(Problem description): Go to the line below containing "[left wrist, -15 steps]" and print exactly from there through the line containing "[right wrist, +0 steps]", both included. Print nothing else.
== Extracted entries ==
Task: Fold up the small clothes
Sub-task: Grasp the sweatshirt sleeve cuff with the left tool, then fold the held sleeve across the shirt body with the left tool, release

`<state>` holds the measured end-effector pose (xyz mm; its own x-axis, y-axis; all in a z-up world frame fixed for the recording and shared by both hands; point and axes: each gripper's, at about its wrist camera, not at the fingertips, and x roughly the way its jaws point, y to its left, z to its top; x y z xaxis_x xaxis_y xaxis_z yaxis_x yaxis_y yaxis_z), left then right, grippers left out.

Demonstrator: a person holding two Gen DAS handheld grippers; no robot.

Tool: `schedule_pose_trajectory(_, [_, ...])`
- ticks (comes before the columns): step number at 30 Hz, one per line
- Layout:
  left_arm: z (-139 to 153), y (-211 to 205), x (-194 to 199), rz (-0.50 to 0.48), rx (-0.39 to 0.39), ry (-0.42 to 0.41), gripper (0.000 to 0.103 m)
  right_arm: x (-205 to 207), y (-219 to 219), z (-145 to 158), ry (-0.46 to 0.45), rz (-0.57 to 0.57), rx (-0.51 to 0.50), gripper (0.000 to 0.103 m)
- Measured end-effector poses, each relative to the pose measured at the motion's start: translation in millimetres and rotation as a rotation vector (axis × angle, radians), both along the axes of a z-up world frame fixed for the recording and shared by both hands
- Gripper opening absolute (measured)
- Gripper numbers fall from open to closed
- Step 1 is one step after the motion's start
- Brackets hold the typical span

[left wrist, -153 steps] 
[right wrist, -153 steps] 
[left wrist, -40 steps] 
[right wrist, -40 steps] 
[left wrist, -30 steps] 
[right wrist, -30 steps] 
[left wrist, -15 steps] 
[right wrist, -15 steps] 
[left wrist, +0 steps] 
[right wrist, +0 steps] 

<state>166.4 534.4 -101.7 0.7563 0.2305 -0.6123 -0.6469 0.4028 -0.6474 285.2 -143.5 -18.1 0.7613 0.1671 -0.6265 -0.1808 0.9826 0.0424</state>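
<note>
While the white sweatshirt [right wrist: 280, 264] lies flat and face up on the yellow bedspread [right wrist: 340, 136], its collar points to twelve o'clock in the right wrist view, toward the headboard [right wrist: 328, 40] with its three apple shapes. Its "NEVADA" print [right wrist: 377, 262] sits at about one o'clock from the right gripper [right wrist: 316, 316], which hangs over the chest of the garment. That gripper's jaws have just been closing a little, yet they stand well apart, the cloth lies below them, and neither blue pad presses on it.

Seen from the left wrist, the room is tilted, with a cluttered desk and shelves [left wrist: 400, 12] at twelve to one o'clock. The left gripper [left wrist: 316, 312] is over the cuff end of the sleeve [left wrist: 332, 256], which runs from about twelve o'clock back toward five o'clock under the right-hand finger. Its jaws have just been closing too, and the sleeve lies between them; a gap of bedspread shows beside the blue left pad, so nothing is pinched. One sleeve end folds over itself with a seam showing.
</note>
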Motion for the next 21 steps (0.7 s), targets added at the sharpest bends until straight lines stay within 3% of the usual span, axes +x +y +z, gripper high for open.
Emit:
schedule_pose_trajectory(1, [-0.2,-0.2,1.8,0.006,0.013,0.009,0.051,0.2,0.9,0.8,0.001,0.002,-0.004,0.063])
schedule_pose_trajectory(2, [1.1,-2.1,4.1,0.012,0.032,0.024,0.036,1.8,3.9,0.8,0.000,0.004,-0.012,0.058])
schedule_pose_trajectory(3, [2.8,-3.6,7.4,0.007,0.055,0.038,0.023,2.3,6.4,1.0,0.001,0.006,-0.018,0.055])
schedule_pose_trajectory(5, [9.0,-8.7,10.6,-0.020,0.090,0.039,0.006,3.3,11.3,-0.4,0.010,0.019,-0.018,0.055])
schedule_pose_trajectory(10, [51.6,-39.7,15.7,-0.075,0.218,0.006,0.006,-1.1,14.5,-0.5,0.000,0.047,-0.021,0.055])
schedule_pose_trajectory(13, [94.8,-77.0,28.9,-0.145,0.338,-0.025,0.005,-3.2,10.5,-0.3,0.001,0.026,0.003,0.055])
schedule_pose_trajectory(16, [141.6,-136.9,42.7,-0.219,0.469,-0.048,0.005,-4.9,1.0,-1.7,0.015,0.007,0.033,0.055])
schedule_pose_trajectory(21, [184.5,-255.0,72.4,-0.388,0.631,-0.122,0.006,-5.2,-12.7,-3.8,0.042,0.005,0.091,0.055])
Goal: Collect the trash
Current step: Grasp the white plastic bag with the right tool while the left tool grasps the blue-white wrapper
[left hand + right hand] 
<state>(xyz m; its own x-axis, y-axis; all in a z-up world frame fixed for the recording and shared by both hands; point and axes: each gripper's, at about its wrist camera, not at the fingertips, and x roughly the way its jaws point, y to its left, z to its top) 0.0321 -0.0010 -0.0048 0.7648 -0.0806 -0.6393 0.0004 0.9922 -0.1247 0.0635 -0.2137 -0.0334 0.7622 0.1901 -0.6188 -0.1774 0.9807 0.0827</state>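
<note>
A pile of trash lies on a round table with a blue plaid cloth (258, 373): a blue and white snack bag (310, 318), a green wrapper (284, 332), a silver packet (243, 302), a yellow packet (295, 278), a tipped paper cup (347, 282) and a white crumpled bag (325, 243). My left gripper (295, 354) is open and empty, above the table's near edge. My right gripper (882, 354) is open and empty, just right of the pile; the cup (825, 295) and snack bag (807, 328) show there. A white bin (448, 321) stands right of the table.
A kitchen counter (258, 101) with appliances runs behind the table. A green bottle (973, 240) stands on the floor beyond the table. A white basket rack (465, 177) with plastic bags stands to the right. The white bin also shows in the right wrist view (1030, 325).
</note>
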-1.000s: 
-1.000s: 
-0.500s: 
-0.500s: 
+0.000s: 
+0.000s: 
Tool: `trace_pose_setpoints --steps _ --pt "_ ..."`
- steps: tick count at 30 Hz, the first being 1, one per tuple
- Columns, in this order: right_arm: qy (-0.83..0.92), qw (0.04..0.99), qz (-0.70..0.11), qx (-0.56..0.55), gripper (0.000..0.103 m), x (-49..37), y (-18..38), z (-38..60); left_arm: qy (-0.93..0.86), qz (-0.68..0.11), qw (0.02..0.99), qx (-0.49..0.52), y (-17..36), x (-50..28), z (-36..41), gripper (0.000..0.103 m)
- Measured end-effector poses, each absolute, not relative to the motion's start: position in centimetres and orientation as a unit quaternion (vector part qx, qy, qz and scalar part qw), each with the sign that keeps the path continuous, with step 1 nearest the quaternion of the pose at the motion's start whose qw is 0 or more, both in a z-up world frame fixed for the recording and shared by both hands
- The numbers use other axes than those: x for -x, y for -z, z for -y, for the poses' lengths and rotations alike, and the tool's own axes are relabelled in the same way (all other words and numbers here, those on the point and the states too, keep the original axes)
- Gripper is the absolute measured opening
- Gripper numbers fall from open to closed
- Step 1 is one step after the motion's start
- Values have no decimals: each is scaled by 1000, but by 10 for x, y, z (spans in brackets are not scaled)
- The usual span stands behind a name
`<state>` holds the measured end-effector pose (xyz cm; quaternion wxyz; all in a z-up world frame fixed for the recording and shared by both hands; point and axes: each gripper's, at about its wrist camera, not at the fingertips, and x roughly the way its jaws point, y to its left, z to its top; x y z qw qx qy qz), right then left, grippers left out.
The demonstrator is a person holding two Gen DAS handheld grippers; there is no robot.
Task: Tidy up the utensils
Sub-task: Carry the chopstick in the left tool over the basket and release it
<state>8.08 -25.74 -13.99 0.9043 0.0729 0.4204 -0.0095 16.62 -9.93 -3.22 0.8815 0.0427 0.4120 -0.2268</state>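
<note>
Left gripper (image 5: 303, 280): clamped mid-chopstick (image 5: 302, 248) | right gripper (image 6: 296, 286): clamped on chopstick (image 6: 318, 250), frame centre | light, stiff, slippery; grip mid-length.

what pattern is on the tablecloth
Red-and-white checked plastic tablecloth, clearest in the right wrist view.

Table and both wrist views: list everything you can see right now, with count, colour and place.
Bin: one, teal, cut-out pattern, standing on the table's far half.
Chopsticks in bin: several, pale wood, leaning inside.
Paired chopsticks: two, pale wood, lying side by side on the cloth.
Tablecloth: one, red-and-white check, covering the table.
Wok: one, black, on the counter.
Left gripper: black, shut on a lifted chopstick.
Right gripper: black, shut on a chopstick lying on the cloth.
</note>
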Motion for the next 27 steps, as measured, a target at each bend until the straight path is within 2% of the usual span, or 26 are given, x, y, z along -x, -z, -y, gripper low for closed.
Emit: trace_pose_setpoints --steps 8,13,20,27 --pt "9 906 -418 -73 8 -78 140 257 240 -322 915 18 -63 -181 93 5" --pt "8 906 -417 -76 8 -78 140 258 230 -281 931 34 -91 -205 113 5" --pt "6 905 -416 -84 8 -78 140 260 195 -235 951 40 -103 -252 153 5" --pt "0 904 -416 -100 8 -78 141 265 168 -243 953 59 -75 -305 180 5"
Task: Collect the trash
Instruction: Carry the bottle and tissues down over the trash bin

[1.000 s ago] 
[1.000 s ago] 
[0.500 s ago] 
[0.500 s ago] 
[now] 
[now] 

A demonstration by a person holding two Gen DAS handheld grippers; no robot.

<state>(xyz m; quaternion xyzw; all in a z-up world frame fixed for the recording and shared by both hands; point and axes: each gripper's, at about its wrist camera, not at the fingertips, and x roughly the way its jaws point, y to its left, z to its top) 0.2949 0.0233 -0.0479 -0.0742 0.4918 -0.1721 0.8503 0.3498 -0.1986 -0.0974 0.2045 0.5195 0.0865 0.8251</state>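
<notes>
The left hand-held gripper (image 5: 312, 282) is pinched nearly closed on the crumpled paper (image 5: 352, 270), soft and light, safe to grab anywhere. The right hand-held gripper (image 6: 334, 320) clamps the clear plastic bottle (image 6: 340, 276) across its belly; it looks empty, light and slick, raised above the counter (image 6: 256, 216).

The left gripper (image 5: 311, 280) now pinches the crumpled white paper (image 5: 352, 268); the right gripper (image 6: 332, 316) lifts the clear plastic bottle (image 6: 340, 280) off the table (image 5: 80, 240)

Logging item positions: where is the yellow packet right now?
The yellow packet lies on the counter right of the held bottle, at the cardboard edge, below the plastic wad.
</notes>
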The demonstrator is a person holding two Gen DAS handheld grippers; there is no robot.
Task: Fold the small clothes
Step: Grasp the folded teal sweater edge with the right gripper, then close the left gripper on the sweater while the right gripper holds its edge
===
(Answer to this task):
[left wrist, -15 steps] 
[right wrist, -15 steps] 
[left wrist, +0 steps] 
[right wrist, +0 steps] 

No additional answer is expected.